Canadian Politics. It's not so boring.


July 18, 2005

Majority want Harper replaced, poll shows

Also from the Globe & Mail, another poll reveals some interesting insights:
Stephen Harper moved yesterday to revive his political fortunes in the electoral heartland of Ontario even as a new poll shows that 59 per cent of Canadians want him replaced, including more than one-third of his own supporters.
What is it about Harper that inspires some dislike? Earlier I mentioned that the problem wasn't his personality, it was his party's policies. After more though, I realized it's more a combination of both. The policies suck but his angry tone hurts things even more. Flash back to Harper's speech he and his party failed to defeat the government in a non-confidence vote:
Harper, in a carefully crafted address to the Conservative caucus after the vote, called the latter budget victory Pyrrhic, "one that will sow the seeds of its own destruction . . ."
In previous years, an opposition leader would have recognized they had lost the battle this time and taken it with grace. Not so with Harper. This is not the Conservative party of old. This is a party with absolutely no respect for parliamentary institutions, no respect for democracy and no respect for those who hold opinions contrary to their own. In short, it is Harper who has lowered the level of debate in the House of Commons.

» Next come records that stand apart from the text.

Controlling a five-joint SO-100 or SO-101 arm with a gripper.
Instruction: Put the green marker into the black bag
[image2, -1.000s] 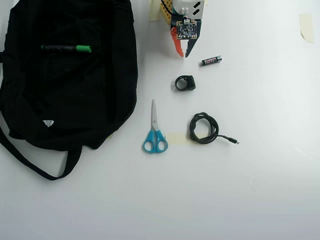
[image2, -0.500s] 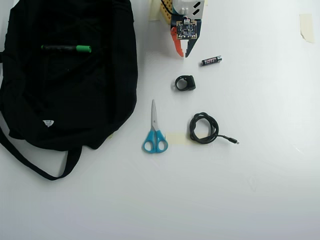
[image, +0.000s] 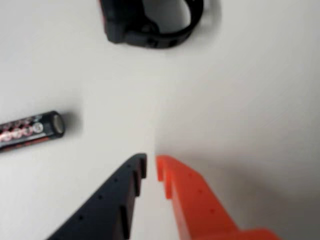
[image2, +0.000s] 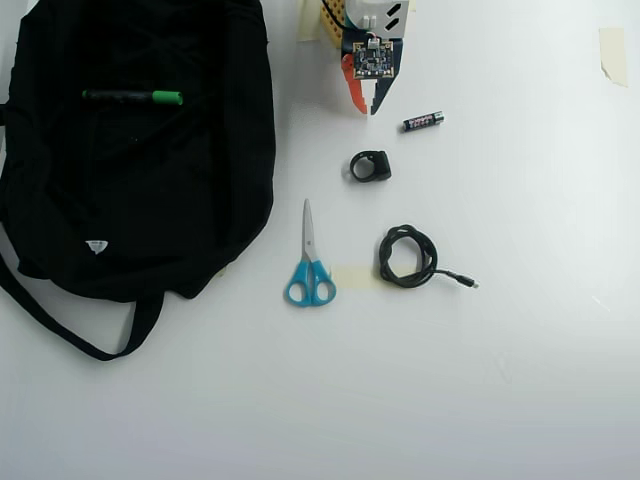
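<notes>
In the overhead view the green marker (image2: 133, 97) lies flat on the black bag (image2: 130, 190), dark barrel to the left and green cap to the right. The bag fills the upper left of the table, its strap trailing to the lower left. My gripper (image2: 366, 108) hangs at the top centre, well right of the bag, its tips pointing down the picture. In the wrist view the gripper (image: 151, 165) has its black and orange fingers nearly touching, with nothing between them. The marker and bag are out of the wrist view.
An AAA battery (image2: 423, 121) lies just right of the gripper, also at the wrist view's left as the battery (image: 31, 130). A black ring-shaped clip (image2: 370, 166) sits below the gripper. Blue-handled scissors (image2: 310, 260) and a coiled black cable (image2: 408, 257) lie mid-table.
</notes>
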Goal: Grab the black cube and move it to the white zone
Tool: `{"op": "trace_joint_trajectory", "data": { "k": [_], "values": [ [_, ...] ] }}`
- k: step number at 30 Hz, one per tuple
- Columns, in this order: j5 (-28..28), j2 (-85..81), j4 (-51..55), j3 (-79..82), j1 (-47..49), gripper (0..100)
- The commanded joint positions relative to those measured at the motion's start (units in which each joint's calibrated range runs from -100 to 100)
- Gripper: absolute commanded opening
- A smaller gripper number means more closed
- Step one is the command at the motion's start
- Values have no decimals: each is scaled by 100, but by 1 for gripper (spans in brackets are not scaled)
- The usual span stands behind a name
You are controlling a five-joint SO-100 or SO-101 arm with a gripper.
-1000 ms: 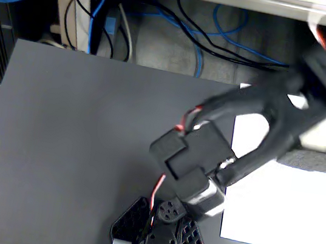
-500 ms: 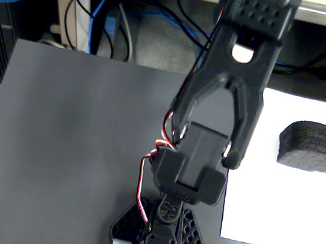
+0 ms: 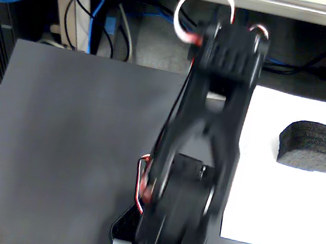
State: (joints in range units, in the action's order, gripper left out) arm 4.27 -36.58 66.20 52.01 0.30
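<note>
We see black cube (image 3: 316, 147) lying on white zone (image 3: 280, 201), near right edge, apart from arm (image 3: 196, 164). Gripper indistinct in blur; we cannot tell jaw state. Task looks complete.

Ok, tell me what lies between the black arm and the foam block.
In the fixed view, only bare white sheet lies between the arm and the black cube; nothing else sits there.

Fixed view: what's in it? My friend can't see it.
A black foam cube lies on a white sheet at the right edge. A blurry black robot arm stands mid-picture over a dark grey mat; its jaws aren't visible.
</note>
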Motion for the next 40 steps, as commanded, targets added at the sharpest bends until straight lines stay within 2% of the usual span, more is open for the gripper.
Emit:
{"op": "trace_joint_trajectory", "data": {
  "k": [1,4,6,11,15,19,23,40],
  "values": [
    [-29,-2831,1056,12,73,4],
    [-40,-4729,1468,366,88,4],
    [-150,-5359,1296,873,684,3],
    [-207,-5418,1159,1100,1001,3],
    [-171,-5494,-136,3285,1324,4],
    [-197,-5494,-76,3684,1148,4],
    [-171,-5485,-42,4799,1118,4],
    [-171,-5485,10,4799,1155,3]
  ]
}}
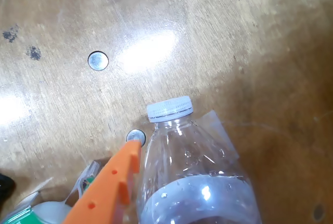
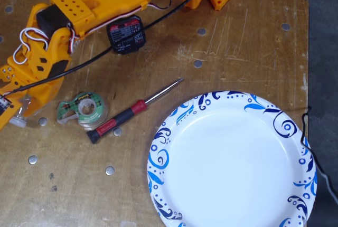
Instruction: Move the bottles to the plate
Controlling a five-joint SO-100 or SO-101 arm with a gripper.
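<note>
While one bottle point(image 1: 195, 177) lies beside the tool point(image 1: 130, 153), whose grip is unclear, one plate point(image 2: 232, 161) sits bare.

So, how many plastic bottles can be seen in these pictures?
1. A clear plastic bottle with a white cap lies by the orange gripper in the wrist view. The fixed view shows only that white cap at its left edge; another bottle may be out of view.
</note>
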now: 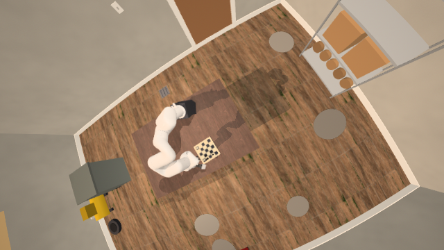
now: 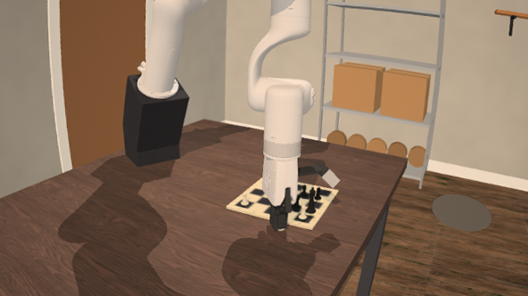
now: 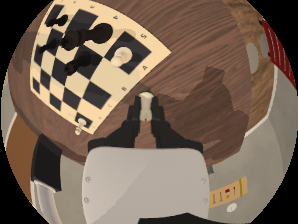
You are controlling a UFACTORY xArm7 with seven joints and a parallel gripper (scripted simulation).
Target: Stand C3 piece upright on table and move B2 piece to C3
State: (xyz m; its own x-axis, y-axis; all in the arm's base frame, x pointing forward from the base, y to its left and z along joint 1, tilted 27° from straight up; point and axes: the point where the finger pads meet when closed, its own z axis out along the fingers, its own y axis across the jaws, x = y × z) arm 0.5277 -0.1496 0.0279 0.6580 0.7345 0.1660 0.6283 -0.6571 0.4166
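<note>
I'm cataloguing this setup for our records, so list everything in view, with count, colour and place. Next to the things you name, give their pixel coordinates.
Table (image 1: 208, 114) (image 2: 198, 267) (image 3: 190, 60): one, brown, under the board
Chessboard (image 1: 207, 150) (image 2: 251, 213) (image 3: 107, 75): one, cream and dark, on table
Black pieces (image 2: 312, 202) (image 3: 77, 65): four, on board
White pieces (image 2: 303, 215) (image 3: 120, 56): two, on board
Shelf rack (image 1: 385, 31) (image 2: 437, 69): one, grey, by wall
Boxes (image 1: 341, 29) (image 2: 357, 88): at least two, orange-brown, on rack
Floor discs (image 1: 329, 123) (image 2: 460, 212) (image 3: 252, 59): five, grey
Door (image 1: 205, 21) (image 2: 105, 83): one, brown, in wall
Smaller background items: not all identifiable
Arm (image 1: 163, 139) (image 2: 282, 120): one, white, over table
Claw (image 2: 280, 227) (image 3: 146, 104): one, black, beside board, shut on a white piece (image 3: 145, 100)
</note>
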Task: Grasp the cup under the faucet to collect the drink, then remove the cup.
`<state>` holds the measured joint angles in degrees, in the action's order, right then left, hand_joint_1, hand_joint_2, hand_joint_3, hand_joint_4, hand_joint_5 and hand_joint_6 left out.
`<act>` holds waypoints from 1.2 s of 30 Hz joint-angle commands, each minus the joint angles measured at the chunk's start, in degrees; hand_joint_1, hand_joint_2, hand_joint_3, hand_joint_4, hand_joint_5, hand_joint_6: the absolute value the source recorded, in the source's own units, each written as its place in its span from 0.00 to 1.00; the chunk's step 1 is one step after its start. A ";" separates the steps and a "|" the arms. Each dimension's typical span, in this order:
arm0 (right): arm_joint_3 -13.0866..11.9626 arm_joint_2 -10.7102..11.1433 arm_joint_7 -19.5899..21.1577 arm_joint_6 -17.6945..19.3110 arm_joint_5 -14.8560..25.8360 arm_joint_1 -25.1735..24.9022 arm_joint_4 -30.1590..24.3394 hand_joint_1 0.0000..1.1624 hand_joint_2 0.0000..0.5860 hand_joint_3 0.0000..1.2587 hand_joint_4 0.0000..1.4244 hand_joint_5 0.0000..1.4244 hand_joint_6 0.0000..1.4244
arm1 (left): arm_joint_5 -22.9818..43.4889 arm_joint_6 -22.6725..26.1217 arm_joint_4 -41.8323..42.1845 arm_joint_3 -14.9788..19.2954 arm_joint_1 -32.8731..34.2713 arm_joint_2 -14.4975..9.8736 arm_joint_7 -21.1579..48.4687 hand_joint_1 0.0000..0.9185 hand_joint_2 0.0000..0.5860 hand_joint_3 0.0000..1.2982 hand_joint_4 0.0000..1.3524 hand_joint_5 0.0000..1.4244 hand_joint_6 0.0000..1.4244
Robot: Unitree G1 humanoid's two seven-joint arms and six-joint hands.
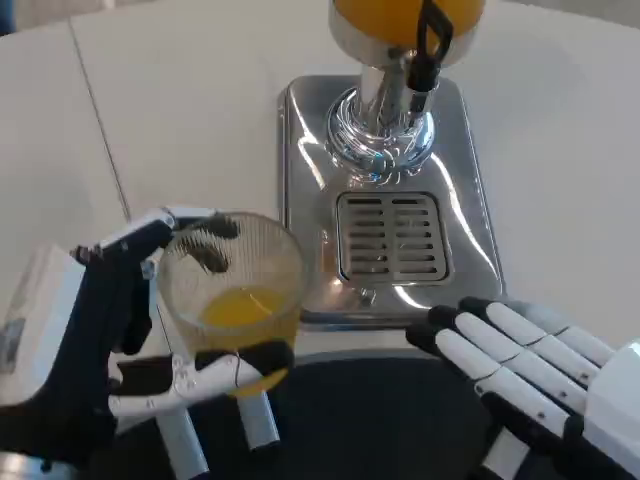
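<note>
Cup sits in the left hand, off to the left of the dispenser base and nearer the robot than the faucet. It's a clear ribbed plastic cup, upright, with a shallow pool of orange juice at the bottom.

Left hand: wrapped around the cup. Thumb side shows along the far-left rim, other fingers curl across the near wall, black tips pressing on the plastic. Firm hold as far as the head view shows.

Cup is clear of the drip grille, just beside the left edge of the chrome base; can't tell if its wall touches the base edge.

Right hand: near-right of the dispenser base, just in front of its front edge. Fingers extended, roughly parallel, slightly apart, pointing up-left toward the base. Nothing in it. Fingertips close to the base's front lip; contact not clear.

Dispenser: chrome column rises from the back of the base, orange juice tank on top, faucet with a black lever hanging off the front, above the grille. Nothing on the grille.

White table under everything; a seam runs diagonally left of the dispenser. Dark surface lies nearest the robot, in front of the base, between the two hands.
</note>
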<state>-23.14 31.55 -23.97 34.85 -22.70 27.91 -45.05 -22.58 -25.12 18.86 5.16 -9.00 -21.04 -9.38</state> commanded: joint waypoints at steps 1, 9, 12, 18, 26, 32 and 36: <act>-0.77 -1.17 1.33 1.76 0.05 0.63 0.76 0.06 0.84 0.00 0.00 0.00 0.02 | -0.39 -3.60 4.81 -0.52 -2.78 1.80 0.50 0.63 0.07 0.93 0.88 1.00 1.00; -3.45 -3.13 2.43 5.26 1.01 3.32 0.83 0.06 0.87 0.00 0.00 0.00 0.02 | -1.35 -4.95 8.38 -1.02 -6.83 3.70 1.70 0.63 0.07 0.93 0.88 1.00 1.00; -3.90 -4.88 3.05 6.73 1.04 5.39 0.41 0.06 0.87 0.00 0.00 0.00 0.02 | -1.46 -5.93 9.02 -1.16 -7.89 3.97 2.10 0.63 0.07 0.93 0.88 1.00 1.00; -3.79 -6.65 3.09 7.39 0.87 6.17 -1.11 0.06 0.87 0.00 0.00 0.00 0.02 | -1.16 -7.01 9.06 -1.47 -8.49 4.72 2.82 0.63 0.07 0.93 0.88 1.00 1.00; -2.51 -7.24 2.68 6.59 -0.47 5.67 -1.68 0.07 0.88 0.00 0.00 0.00 0.02 | -1.43 -7.22 8.55 -1.62 -8.38 5.28 2.92 0.63 0.06 0.93 0.88 1.00 1.00; -0.30 -7.52 2.71 5.10 -1.67 3.65 -1.36 0.07 0.88 0.00 0.00 0.00 0.03 | -1.32 -7.25 8.49 -2.02 -8.51 4.75 3.78 0.63 0.07 0.93 0.87 1.00 1.00; 0.87 -7.65 2.60 3.87 -2.42 2.67 -1.69 0.08 0.89 0.00 0.00 0.00 0.03 | -1.28 -7.32 8.48 -2.01 -8.58 4.98 4.17 0.63 0.07 0.93 0.87 1.00 1.00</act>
<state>-22.72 24.22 -21.51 39.33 -24.77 30.66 -45.92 -24.29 -30.39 26.31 3.39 -17.48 -16.49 -5.32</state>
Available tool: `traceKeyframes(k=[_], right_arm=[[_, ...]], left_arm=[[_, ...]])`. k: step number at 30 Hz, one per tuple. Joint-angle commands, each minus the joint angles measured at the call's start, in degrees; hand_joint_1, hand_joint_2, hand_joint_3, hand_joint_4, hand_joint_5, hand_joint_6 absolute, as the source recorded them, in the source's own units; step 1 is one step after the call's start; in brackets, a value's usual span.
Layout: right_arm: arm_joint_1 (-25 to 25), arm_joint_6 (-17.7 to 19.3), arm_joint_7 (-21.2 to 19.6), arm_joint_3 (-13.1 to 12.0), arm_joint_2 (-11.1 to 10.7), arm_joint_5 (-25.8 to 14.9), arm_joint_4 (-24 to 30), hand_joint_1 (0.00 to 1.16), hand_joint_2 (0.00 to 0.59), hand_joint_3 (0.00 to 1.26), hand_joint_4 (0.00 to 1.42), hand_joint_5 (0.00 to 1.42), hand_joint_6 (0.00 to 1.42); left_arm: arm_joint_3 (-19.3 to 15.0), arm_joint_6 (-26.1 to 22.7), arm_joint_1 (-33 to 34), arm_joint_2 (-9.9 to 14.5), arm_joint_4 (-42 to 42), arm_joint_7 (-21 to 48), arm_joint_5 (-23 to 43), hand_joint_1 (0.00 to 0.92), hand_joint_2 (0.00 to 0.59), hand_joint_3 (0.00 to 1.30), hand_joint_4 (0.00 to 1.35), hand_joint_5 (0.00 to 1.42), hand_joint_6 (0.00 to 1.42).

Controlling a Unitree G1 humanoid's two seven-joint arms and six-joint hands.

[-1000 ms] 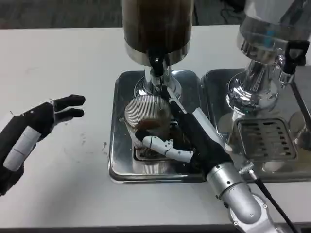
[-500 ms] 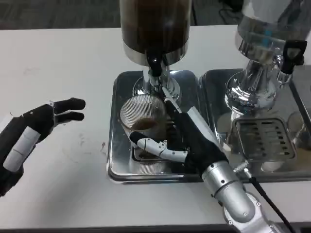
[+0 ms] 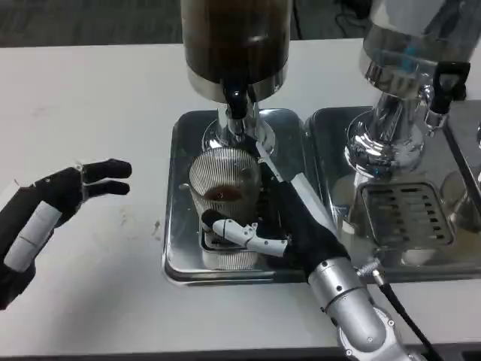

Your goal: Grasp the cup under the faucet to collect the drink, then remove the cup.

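A: Where is the clear ribbed plastic cup [image 3: 224,180] sitting?

B: It is standing upright on the square steel drip tray [image 3: 174,226], at six o'clock from the black faucet [image 3: 237,101] of the dark-filled cylindrical drink dispenser [image 3: 234,37]. A brown drink is showing inside it.

A: And the right hand [image 3: 289,226]?

B: It is grasping the cup, thumb crossing the wall at six o'clock, fingers wrapping round from three o'clock.

A: How is that cup likely to handle?

B: Thin and light, I judge, with walls that flex under a squeeze. Liquid is making it heavier and ready to slosh, and the plastic may be slippery when wet.

A: So where to hold?

B: Around the mid wall, where the ribs are giving purchase, with gentle pressure, keeping it level.

A: The left hand [image 3: 52,203]?

B: It is hovering over the white desk [image 3: 90,83] at nine o'clock from the tray, released, holding nothing.
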State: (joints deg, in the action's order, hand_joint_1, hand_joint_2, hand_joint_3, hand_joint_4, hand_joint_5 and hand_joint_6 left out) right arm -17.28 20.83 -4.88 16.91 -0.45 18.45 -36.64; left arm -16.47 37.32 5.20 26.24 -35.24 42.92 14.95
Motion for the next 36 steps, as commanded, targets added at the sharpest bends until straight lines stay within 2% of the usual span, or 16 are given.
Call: traceKeyframes(k=[1,3,7,9,15,21,22,30,36], right_arm=[[0.8,-0.8,1.1,1.2,1.3,0.3,-3.1,0.67,0.204,0.00,0.00,0.03,0.10],[0.8,-0.3,0.7,1.1,1.8,0.1,-4.0,0.67,0.208,0.00,0.00,0.06,0.14],[0.5,1.2,-0.9,0.9,2.8,0.0,-6.6,0.68,0.203,0.01,0.12,0.17,0.26],[0.3,2.5,-2.2,0.7,3.3,-0.1,-8.4,0.69,0.197,0.05,0.18,0.23,0.32],[-0.8,10.3,-7.0,-0.7,5.7,-1.0,-16.9,0.74,0.196,0.15,0.29,0.34,0.42],[-1.6,15.3,-10.5,-1.0,6.7,-0.7,-21.1,0.75,0.191,0.26,0.40,0.45,0.53],[-1.6,15.8,-10.9,-1.1,6.7,-0.7,-21.5,0.76,0.195,0.28,0.42,0.47,0.56],[-1.1,20.2,-15.3,-2.4,7.0,-0.7,-22.7,0.86,0.190,0.41,0.62,0.77,1.12],[-0.5,21.6,-19.0,-2.9,7.0,0.2,-22.4,0.88,0.183,0.49,0.71,0.89,1.26]], left_arm=[[0.5,-0.7,-0.2,0.9,-0.3,-0.5,-0.5,0.000,0.087,0.39,0.27,0.31,0.17],[0.5,-0.7,-0.2,1.0,-0.3,-0.5,-0.5,0.000,0.087,0.39,0.28,0.32,0.17],[0.4,-0.7,-0.3,1.2,-0.5,-0.5,-0.5,0.000,0.084,0.41,0.29,0.33,0.18],[0.3,-0.7,-0.3,1.3,-0.6,-0.6,-0.5,0.000,0.083,0.41,0.29,0.33,0.19],[0.2,-0.7,-0.6,1.6,-0.7,-0.6,-0.6,0.000,0.077,0.42,0.29,0.33,0.19],[0.1,-0.8,-0.8,1.9,-0.6,-0.6,-0.5,0.000,0.074,0.42,0.30,0.34,0.19],[0.1,-0.8,-0.8,1.9,-0.6,-0.5,-0.4,0.000,0.074,0.42,0.30,0.34,0.19],[0.5,-0.8,-0.1,1.9,-1.4,-0.4,-0.6,0.000,0.074,0.43,0.31,0.34,0.19],[0.7,-0.8,0.2,1.9,-2.2,-0.2,-0.7,0.000,0.074,0.43,0.32,0.35,0.20]])
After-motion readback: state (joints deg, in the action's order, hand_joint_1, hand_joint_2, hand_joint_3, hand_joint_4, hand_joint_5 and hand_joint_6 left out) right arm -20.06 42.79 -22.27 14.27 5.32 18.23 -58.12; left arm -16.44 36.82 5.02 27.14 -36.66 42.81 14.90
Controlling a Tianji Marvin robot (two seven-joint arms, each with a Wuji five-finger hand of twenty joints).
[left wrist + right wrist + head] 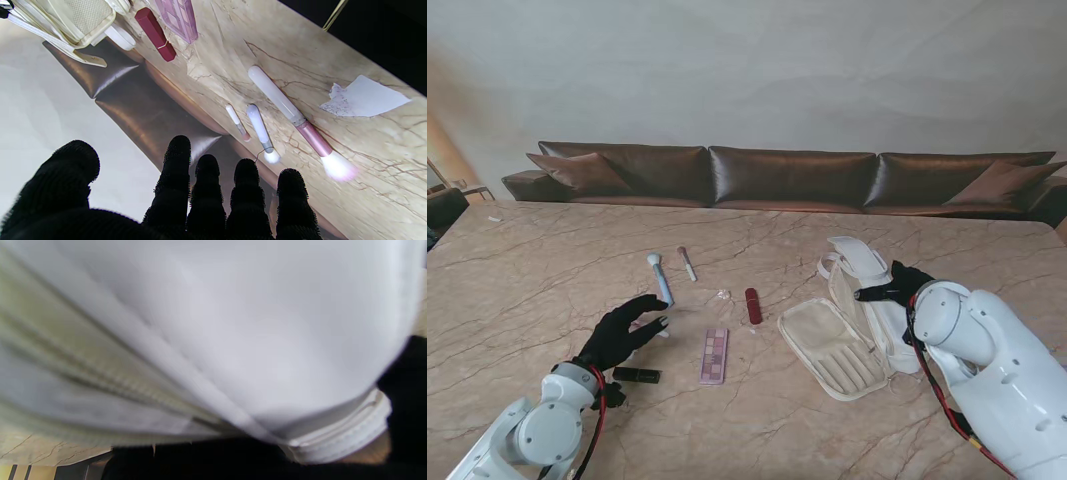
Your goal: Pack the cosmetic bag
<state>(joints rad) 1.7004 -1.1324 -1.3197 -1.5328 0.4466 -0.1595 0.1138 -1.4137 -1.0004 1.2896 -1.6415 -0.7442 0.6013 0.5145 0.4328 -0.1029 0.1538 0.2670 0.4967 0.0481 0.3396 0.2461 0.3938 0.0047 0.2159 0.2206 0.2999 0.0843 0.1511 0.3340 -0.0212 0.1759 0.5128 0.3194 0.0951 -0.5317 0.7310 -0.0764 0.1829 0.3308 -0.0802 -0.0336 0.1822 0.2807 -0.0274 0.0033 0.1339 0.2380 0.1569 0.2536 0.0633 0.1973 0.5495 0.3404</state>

Interesting the article also mentions:
The other major leaders -- the NDP's Jack Layton and the Gilles Duceppe of the Bloc Québécois' -- fared significantly better, with only 15 per cent saying Mr. Layton's performance had dropped and 17 per cent saying the same of Mr. Duceppe.
But it fails to mention the more impressive part which you'll see if you look at the poll numbers further down the page. And that is 1/3 of Canadians have a better opinion of Jack Layton and the NDP (the highest level) and 78% of Canadians think he should remain the leader (also the highest).